Tim Anderson wrote:
Wow, that statement denotes a lack of understanding Gozo Shioda's (among others) body movements and writings. ... This is probably too far off topic and you might want to explain this in a different thread.
It is and I'd be happy to. Kokyu tanden ho is a point where David has the harder side of the argument, becasue it is a highly learned skill. But aiki is not kokyu tanden ho alone, although they aid one another immensely.
But the earlier discussion on taijuuido/weight transfer addressed Shioda's thoughts and clearly distinguish his ideas from what Mike is addressing in regards to (OK -- nei-jin, -- if he prefers to be specific in this instance), which is, I do not dispute, very much cognate with kokyu-tanden ho.
Terminology or turf debates are pointless when trying to form overlays in three unrelated languages. Kokyu tanden, which is in the family of the "unnatural" movement (in the sense of requiring much practice) aids immensely in the application of aiki -- but it is not aiki, per se.
Drunken boxing forms (in whichever of the several schools), from my observation, is a case in point. It is premised on natural unresisting movements of the drunkard (not too far afield from the toddler, perhaps). Lots of angular momentum and weight transfer. Virtually no kokyu tanden technique evident. Loads of aiki going on, though.
The putative six spring theory does not, as I understand Mike's position, involve any necessary external movement. It is necessarily resistive, since springs don't operate any other way, a point that MIke did not deign to answer in regard to nonresistive principles of aiki.

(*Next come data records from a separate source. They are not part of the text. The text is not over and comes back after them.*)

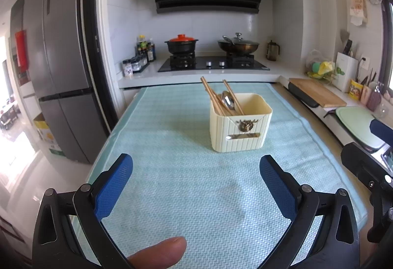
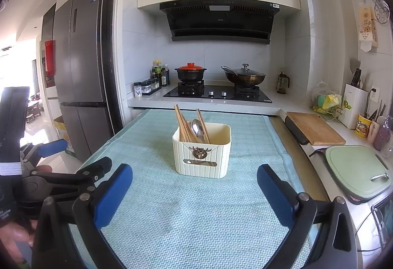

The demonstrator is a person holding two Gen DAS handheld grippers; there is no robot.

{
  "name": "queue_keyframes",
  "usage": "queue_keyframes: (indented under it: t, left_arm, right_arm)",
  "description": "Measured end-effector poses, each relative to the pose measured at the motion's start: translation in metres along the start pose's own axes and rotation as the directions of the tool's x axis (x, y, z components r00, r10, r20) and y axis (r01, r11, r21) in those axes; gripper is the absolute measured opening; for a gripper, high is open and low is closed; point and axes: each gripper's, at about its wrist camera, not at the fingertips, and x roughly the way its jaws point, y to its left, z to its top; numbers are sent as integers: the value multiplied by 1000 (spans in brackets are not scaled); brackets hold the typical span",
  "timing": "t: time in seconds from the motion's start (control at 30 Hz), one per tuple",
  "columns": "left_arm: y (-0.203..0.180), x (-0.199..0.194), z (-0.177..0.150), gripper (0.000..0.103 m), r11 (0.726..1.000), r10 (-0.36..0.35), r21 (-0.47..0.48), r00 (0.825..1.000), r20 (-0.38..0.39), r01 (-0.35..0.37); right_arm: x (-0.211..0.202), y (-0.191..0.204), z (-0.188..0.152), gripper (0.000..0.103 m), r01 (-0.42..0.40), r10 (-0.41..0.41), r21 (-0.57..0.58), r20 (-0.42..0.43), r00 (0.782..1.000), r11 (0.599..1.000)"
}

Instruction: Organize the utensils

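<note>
Nearest the left wrist camera, a fingertip (image 1: 159, 253) pokes in at the bottom edge, between the arms of the left tongs (image 1: 196, 167). Those tongs are spread wide and grip nothing, hanging over a pale blue towel (image 1: 172, 195) that covers the tabletop. Well ahead of them and a little right of centre, a cream holder (image 1: 240, 126) stands upright on the towel, with wooden chopsticks (image 1: 212, 95) and a metal spoon (image 1: 227, 99) leaning in its left side.

From the right wrist camera, the right tongs (image 2: 194, 174) are likewise wide open and empty above the towel (image 2: 184, 219). The holder (image 2: 202, 149) sits straight ahead, between the line of the two blue fingers, apart from both. Chopsticks (image 2: 181, 124) and spoon (image 2: 197, 127) stick out of it. At the left edge the left tongs (image 2: 52, 147) show.
</note>
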Motion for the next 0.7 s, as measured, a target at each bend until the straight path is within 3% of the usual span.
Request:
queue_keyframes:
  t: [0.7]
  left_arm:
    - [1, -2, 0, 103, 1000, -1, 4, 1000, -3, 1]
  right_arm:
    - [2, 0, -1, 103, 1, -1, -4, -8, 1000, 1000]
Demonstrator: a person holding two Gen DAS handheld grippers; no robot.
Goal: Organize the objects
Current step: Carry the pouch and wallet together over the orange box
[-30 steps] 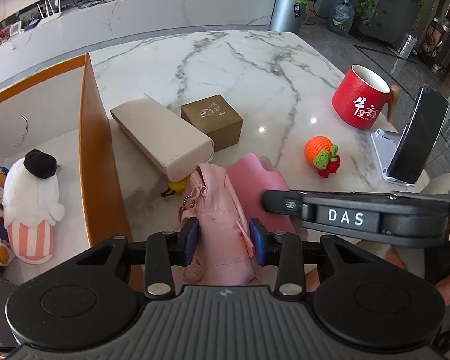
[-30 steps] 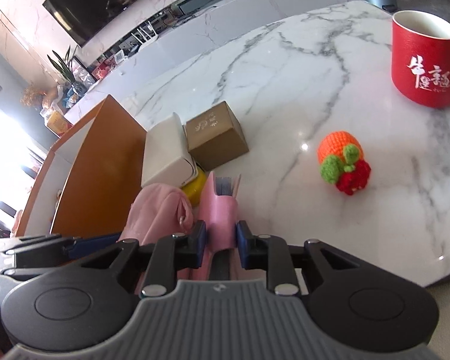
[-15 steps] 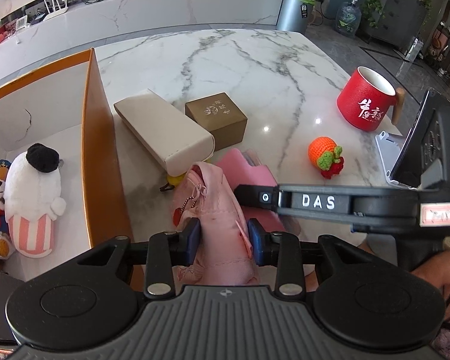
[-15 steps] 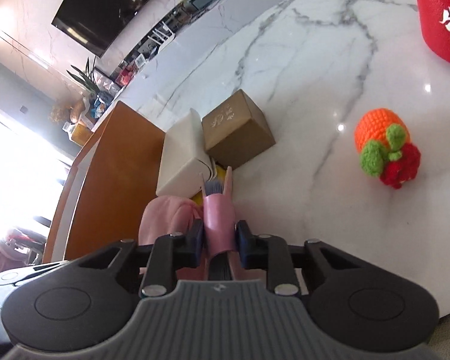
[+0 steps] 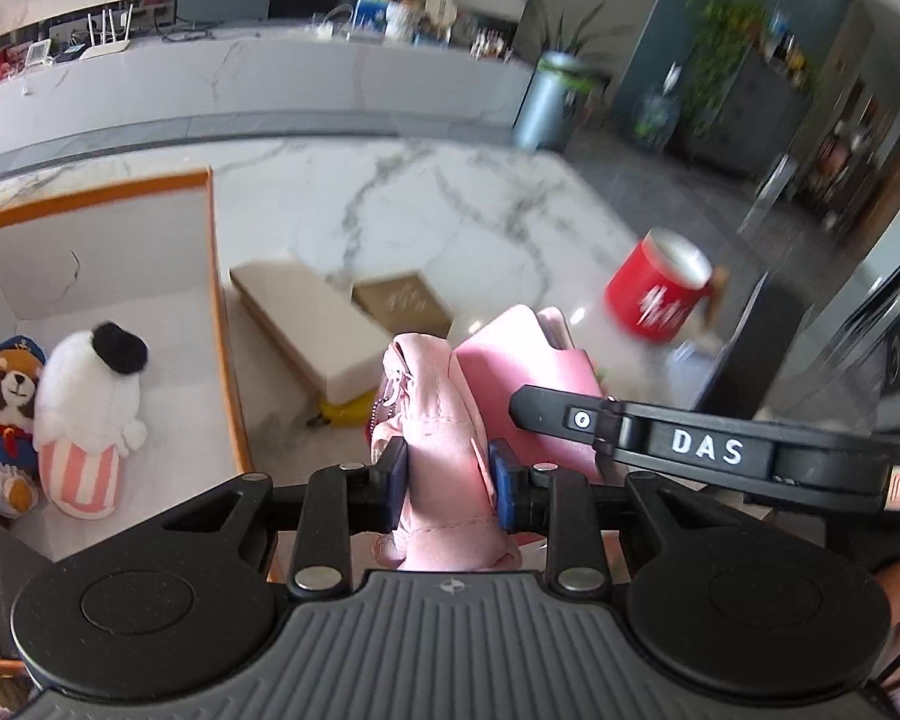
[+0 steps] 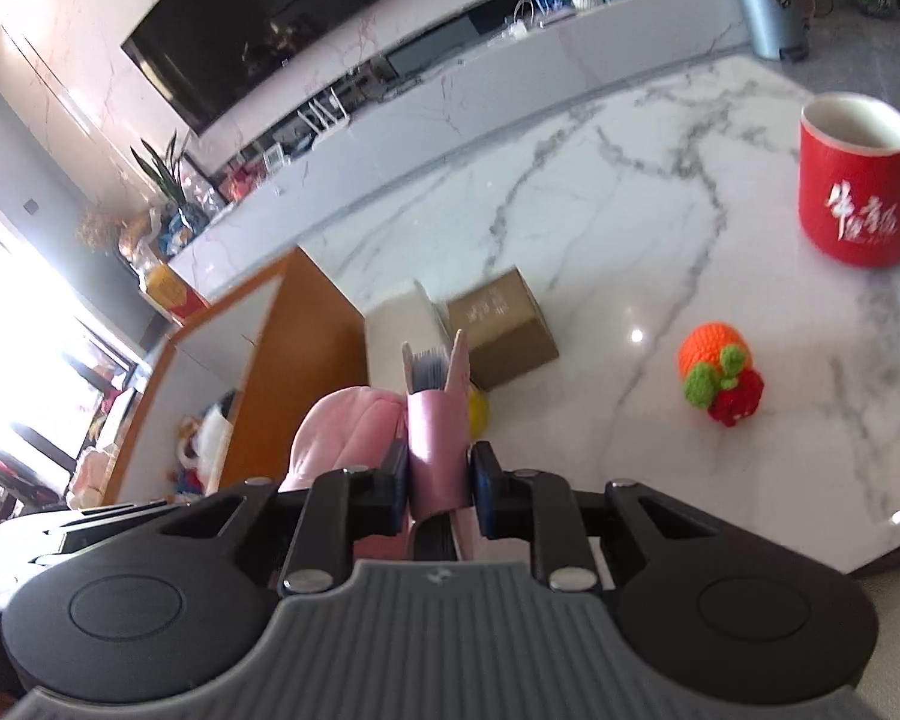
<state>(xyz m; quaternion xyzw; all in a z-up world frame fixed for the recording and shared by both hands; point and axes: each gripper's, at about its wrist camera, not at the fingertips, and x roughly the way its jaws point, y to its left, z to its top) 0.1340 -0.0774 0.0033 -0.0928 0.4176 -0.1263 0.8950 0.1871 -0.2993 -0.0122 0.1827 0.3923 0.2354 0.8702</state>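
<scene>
While its jaws have just been closing, the left tool [image 5: 447, 483] pinches a pink cloth pouch [image 5: 435, 414] at lower centre; the right tool [image 6: 437, 483] clamps a pink card holder [image 6: 438, 420] just beside it. Beyond, on the marble counter [image 6: 600, 228], sit a brown box [image 6: 501, 327], crocheted fruit [image 6: 720, 375] and, upper right, a red mug [image 6: 852, 198].

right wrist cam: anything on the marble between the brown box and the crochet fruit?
Nothing. In the right wrist view the marble between the brown box and the crochet fruit is bare, with only a light glint on it.
</scene>
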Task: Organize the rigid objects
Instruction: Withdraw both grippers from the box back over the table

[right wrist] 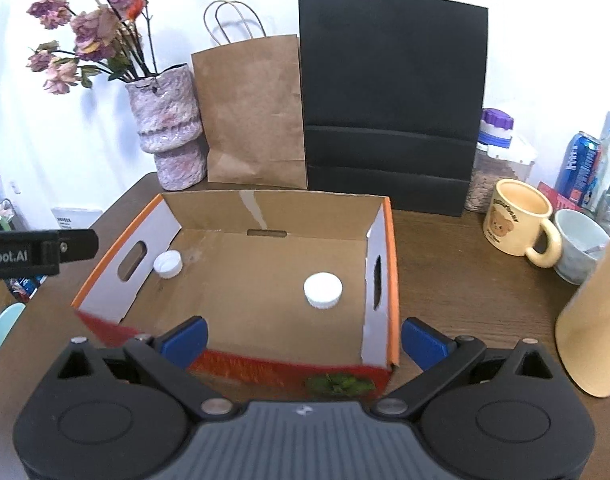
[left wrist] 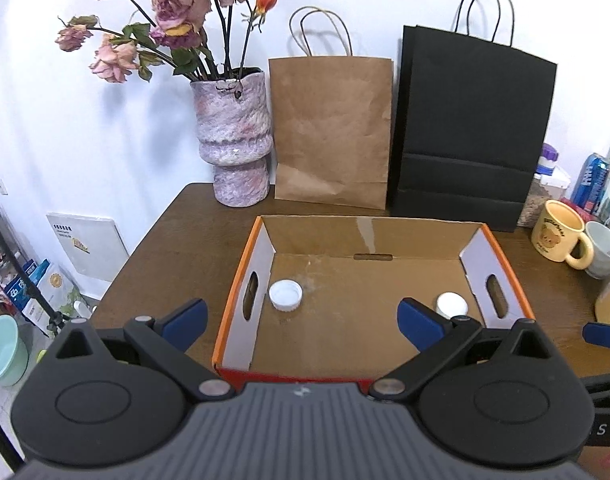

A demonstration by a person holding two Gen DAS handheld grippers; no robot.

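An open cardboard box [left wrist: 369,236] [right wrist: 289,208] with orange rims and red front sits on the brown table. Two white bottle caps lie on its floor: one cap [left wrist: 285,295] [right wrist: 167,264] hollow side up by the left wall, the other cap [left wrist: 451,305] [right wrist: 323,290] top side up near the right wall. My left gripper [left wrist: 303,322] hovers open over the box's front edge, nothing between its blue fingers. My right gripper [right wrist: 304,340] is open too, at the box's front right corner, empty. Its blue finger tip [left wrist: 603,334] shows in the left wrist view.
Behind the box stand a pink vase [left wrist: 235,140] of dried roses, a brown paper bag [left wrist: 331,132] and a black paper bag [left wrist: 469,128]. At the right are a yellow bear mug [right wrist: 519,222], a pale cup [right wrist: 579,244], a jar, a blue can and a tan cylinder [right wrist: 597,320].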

It is highly trained, from all accounts, and so is definitely "unnatural" in that sense.
Stance and movement are highly relative things, which is to say that the subjective frame of reference movement, standing alone, is not reliable. What some practitioners percieve as not involving relative movement is an illusion, and the videos show that. I, or any trained pilot, can tell you what tricks the vestibular and kinesthetic senses are subject to. You can be made to perceive movement where there is none at all, and no movement at all where there a great deal of very dangerous motion occurring. What you think you know when it comes to stance and balance -- ain't necessarily so. Ask anyone with Parkinsons' or Minier's.
The vidoes I have seen are supposed to show these "pushout" exercises not employing external movement. They distinctly show instead, movement according to what I understand to be Shioda's Taijuuido/weight transfer principle. This was discussed at length in the weight transfer thread.
Even if some practitioners make connections between them, I have not read that Shioda ever did, and what these exercises claim to do I see working on Shioda's principles, not those that Mike describes. But he and I differ on our understanding of what mechanics are actually involved, so there you go. Einstein was wrong about quantum mechanics, too.
I do not in any way equate Shioda's approach with any version of nei jin or the mechanics (as I understand them) typical of the nei-jia schools. (As an aside, Shioda's kihon dosa paradigm does however fit the "rapid cycle" OODA paradigmatic training regime, earlier mentioned, FWIW)
In fact, I think Shioda has the better of the argument in terms of what is actually happening from what I have seen and felt in the pushout exercise, as opposed to what Mike describes. Having tried the same exercises according to the principles I have seen demonstrated, I say what I know and have felt and have seen.